My grandfather was a minister for 65 years with his remarkable wife Bessie at his side ministering along with him the whole time. They were like those fishermen in the New Testament- they jumped and never looked back. At the Pier in Pacifica, a city where my grandfather ministered for years, there is a plaque that reads: “The Herschel D. Harkins Pier. He was a fisher of men.” But he was certainly not perfect- my mother could testify to that. He continued all his life to drop everything, including his family’s needs at times, every time he heard a convincing call.
Dietrich Bonhoeffer knew a lot about the cost of discipleship, and he wrote a book with that name. He was a founding member of the Confessing Church in Germany, which was out-lawed by the Nazis. He pushed his church to side with and protect the persecuted Jews, and he raised and spent money to help Jews escape Germany. He was involved in a plot to assassinate Hitler, was imprisoned for 2 years and then hanged three weeks before the end of the Second World War. He describes the calling of the fishermen like this:
Until that day, everything had been different. They could remain in obscurity, in the quiet of the land, observing the law and waiting for the coming of the Messiah. But now he has come, and his call goes forth. Faith can no longer mean sitting still and waiting. They must rise and follow him. The call frees them from all earthly ties and binds them to Jesus Christ alone.
What is a calling? Whether it is a true calling or not, we are drawn to it because it represent for us a movement from darkness to light- even from death to life.

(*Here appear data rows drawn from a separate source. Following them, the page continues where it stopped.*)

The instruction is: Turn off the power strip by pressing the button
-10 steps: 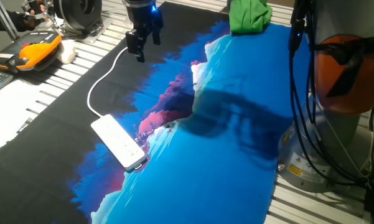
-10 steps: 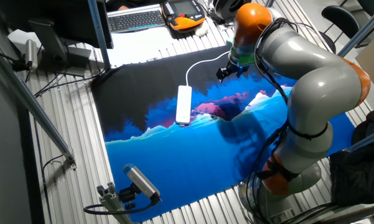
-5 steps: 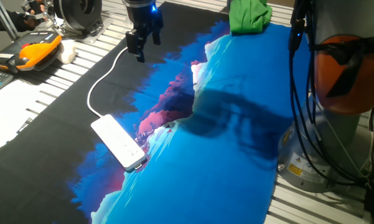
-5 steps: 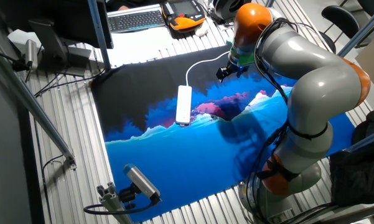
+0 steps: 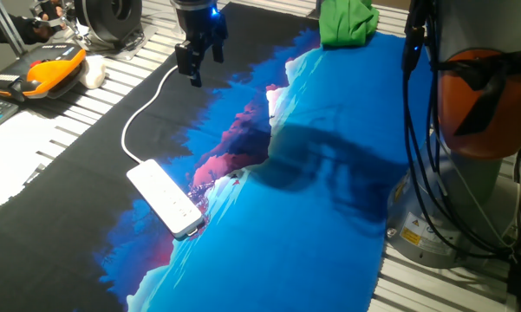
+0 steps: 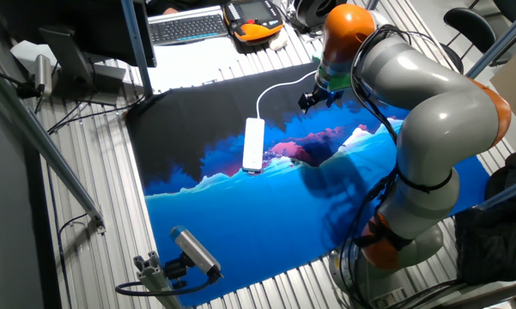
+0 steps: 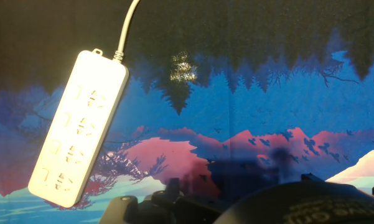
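Observation:
The power strip [image 5: 165,200] is a slim white bar lying flat on the dark and blue printed cloth [image 5: 312,173], left of centre. Its white cord [image 5: 144,107] curves away toward the back. It also shows in the other fixed view as the power strip [image 6: 254,144], and at the left of the hand view as the power strip [image 7: 79,127] with its rows of socket slots. I cannot make out its button. My gripper [image 5: 198,76] hangs above the cloth's back edge, well away from the strip, near the cord; the gripper [image 6: 308,103] is small there. No view shows a gap or contact between its fingertips.
An orange-and-black device [image 5: 42,74] lies at the back left on the slatted table. A green cloth [image 5: 347,22] sits at the back edge. The arm's base and cables [image 5: 468,130] fill the right side. A keyboard [image 6: 187,27] and a small camera [image 6: 193,250] lie off the cloth.

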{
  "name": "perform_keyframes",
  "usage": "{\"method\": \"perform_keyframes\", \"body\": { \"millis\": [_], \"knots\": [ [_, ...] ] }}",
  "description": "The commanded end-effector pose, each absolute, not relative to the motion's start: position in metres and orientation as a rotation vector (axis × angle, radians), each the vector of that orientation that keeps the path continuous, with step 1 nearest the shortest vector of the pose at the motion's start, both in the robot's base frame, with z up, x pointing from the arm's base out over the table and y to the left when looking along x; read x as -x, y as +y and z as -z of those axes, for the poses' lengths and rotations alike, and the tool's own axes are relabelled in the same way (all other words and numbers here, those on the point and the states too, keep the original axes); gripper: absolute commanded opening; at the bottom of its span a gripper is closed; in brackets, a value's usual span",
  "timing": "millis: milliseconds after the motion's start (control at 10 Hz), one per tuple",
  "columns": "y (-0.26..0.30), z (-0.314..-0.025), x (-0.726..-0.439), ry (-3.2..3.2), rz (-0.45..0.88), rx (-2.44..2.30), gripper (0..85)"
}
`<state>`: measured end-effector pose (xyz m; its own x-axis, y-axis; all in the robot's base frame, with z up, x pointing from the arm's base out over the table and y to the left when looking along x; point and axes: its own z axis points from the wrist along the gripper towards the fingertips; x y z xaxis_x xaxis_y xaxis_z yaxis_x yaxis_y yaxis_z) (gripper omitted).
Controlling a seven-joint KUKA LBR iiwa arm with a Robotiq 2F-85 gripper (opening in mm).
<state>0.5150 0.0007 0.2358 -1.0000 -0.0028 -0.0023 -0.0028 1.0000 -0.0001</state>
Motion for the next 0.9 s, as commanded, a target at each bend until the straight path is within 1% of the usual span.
{"method": "perform_keyframes", "body": {
  "millis": [0,800],
  "knots": [
    [0.0007,-0.2357,-0.5149,3.262,0.017,-0.193,0.0],
    [0.0007,-0.2359,-0.5138,3.251,0.017,-0.180,0.0]
  ]
}}
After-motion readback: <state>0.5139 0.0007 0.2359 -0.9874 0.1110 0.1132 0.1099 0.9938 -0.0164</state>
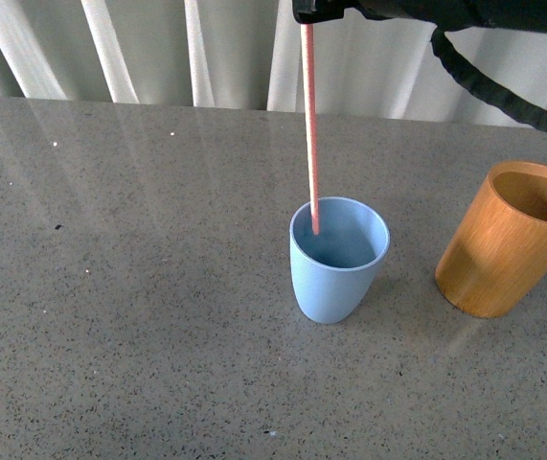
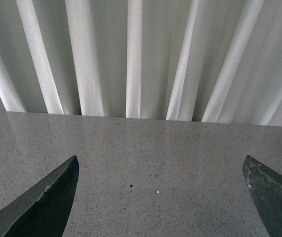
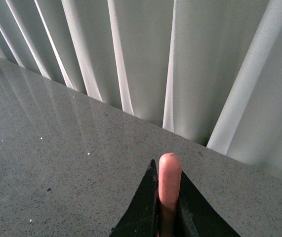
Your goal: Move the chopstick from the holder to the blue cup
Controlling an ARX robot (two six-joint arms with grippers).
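Note:
A pink-red chopstick (image 1: 309, 125) hangs almost upright from my right gripper (image 1: 307, 15), which is shut on its top end at the upper edge of the front view. Its lower tip dips inside the light blue cup (image 1: 338, 259) standing mid-table. In the right wrist view the chopstick's rounded end (image 3: 169, 177) pokes out between the two dark fingers (image 3: 143, 210). The orange-brown holder (image 1: 508, 240) stands to the right of the blue cup and looks empty. My left gripper (image 2: 161, 170) is open over bare tabletop, with nothing between its fingers.
The grey speckled table (image 1: 129, 287) stretches left and forward of the cups. White pleated curtains (image 1: 158, 48) close off the far edge. A black cable loop (image 1: 503, 91) from the right arm hangs above the holder.

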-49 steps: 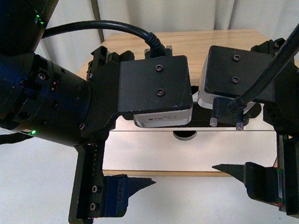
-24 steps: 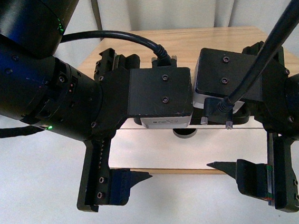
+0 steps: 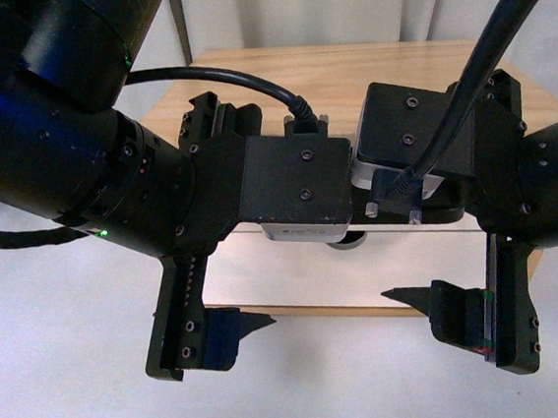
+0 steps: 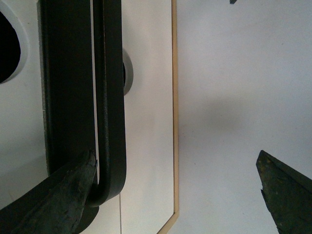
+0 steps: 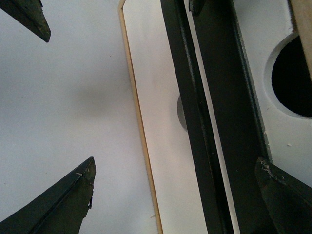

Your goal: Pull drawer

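Behind, pale curtains [image 3: 319,7], wooden top [image 3: 374,66], drawer handle [image 4: 111,97]

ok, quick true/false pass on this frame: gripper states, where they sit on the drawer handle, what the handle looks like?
1. The left gripper and the right gripper are both open. True.
2. The handle on the drawer is a round knob. False: it is a long black bar.
3. One finger of the left gripper sits right by the end of the handle. True.
4. Only the left gripper is at the handle. False: the right gripper also has the bar between its wide-apart fingers.
5. The cabinet top above the drawer is light wood. True.
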### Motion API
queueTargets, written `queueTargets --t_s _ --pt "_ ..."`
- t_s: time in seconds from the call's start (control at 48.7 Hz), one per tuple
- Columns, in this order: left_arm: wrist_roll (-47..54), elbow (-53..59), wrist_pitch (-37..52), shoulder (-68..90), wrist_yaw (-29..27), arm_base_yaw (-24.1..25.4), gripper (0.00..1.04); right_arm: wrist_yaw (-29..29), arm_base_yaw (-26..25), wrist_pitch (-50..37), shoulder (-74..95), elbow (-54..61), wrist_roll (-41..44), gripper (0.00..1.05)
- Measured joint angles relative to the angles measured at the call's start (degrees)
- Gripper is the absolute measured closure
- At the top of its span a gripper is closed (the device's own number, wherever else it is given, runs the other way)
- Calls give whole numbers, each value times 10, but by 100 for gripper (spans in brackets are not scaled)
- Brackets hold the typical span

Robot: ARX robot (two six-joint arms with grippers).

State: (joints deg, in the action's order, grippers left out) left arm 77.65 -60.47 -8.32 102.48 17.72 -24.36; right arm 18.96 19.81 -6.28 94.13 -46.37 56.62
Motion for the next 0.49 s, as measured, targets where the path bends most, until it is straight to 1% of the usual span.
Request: queueTargets --t_s 0.493 --pt "14 -2 0 3 -2 3 6 5 0 1 40 -17 -8 9"
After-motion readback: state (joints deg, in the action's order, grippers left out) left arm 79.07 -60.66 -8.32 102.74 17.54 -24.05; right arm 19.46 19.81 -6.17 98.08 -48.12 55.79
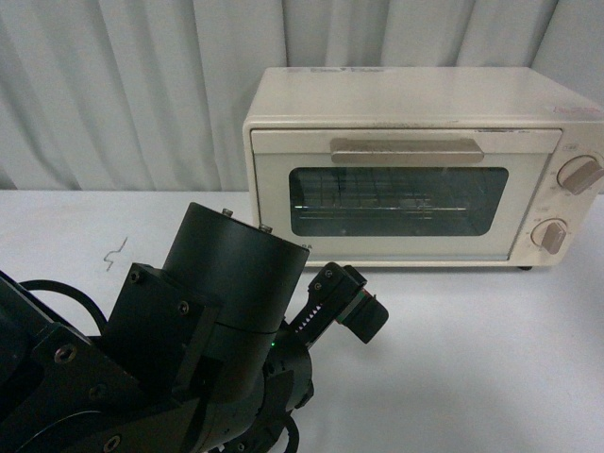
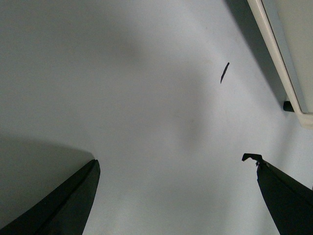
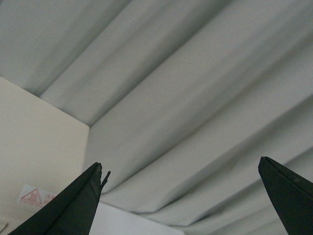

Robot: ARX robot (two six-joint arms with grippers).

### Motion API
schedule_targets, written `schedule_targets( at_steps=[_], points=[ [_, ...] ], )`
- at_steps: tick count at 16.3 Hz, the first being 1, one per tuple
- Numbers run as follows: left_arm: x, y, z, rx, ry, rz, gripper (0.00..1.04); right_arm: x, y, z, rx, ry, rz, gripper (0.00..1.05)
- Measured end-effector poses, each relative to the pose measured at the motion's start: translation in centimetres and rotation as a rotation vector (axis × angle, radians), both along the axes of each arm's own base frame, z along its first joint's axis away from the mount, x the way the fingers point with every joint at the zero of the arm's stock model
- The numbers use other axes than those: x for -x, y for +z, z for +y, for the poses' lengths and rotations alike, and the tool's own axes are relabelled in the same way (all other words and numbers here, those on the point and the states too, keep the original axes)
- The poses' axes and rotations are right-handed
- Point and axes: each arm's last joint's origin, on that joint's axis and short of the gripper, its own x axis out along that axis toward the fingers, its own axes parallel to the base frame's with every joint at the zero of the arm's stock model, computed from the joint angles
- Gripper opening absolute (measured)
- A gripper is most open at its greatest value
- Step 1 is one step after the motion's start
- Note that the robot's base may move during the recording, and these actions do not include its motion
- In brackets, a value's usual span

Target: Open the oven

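Observation:
The oven (image 1: 415, 170) is a cream box at the back right of the white table, its glass door shut and a wire rack visible behind the glass. Its beige bar handle (image 1: 406, 149) runs along the top of the door, and two round knobs (image 1: 578, 175) sit on the right. My left arm (image 1: 217, 311) fills the lower left, short of the oven's front. My left gripper (image 2: 173, 161) is open over bare table, with the oven's lower edge (image 2: 293, 58) off to one side. My right gripper (image 3: 181, 164) is open and empty beside the oven's cream panel (image 3: 34, 147), facing the curtain.
A pale pleated curtain (image 1: 123, 85) hangs behind the table. A small dark squiggle (image 1: 115, 253) marks the tabletop at the left. A red warning label (image 3: 36, 196) shows on the oven's panel. The oven's black foot (image 2: 288, 105) rests on the table.

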Motion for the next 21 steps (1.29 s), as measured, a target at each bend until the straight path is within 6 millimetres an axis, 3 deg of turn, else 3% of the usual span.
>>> schedule_targets(
  at_steps=[4,6,8,12,16,21],
  points=[
    [0.0,0.0,0.0,0.001,-0.001,0.000,0.98,-3.4,1.4,1.0,0.196,0.061,0.021,0.98],
    [0.0,0.0,0.0,0.000,0.000,0.000,0.98,-3.7,1.7,1.3,0.232,0.077,0.023,0.97],
    [0.0,0.0,0.0,0.000,0.000,0.000,0.98,-4.4,1.6,1.8,0.304,0.113,0.025,0.83],
    [0.0,0.0,0.0,0.000,-0.001,0.000,0.98,-5.9,-1.4,3.0,0.478,0.245,0.158,0.43],
    [0.0,0.0,0.0,0.000,0.000,0.000,0.98,-5.9,-2.1,4.0,0.588,0.377,0.185,0.01],
    [0.0,0.0,0.0,0.001,-0.001,0.000,0.98,-6.4,-6.2,5.5,0.648,0.510,0.288,0.02]
  ],
)
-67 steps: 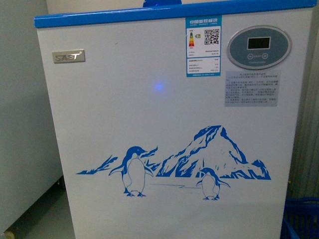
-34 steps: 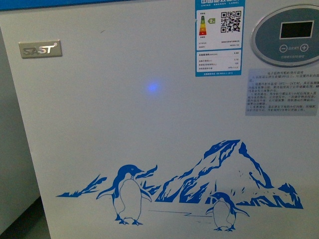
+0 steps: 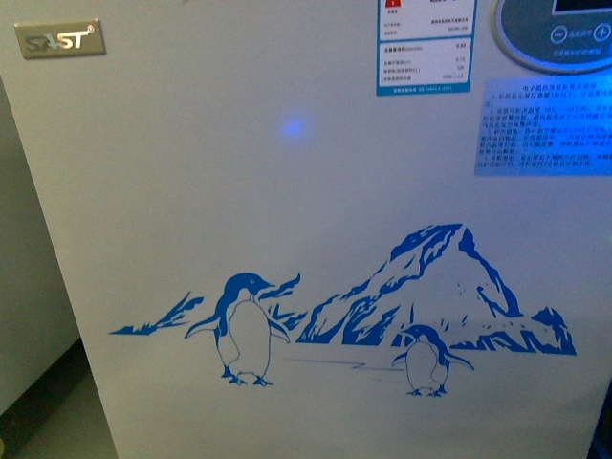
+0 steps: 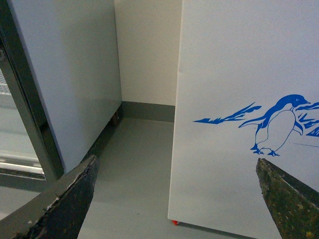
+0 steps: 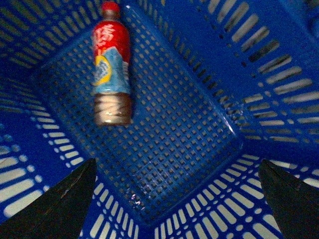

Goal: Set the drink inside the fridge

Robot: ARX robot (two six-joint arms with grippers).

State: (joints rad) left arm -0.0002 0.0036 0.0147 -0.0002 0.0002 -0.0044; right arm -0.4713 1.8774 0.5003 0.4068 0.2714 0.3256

When we get our call- we may stutter- we may feel unclean, unworthy- we may even make a hash of it. But we are supposed to follow that call. If it feels like moving out of deep darkness into the light, if it feels like leaving doom and gloom and coming to the dawn, if it feels like moving from injustice to justice, from hatred into love, from hollowness to fulfillment, you are probably supposed to follow that calling, even thought there will be a cost.
But perhaps a greater cost is NOT following the call- living a life, as Diechtrich Bonheoffer would put it, of “cheap grace” -grace that comforts only you, and never the least of your brethren. But even if we chose that life of comfortable darkness, it is only a matter of time before we will begin to long for the light.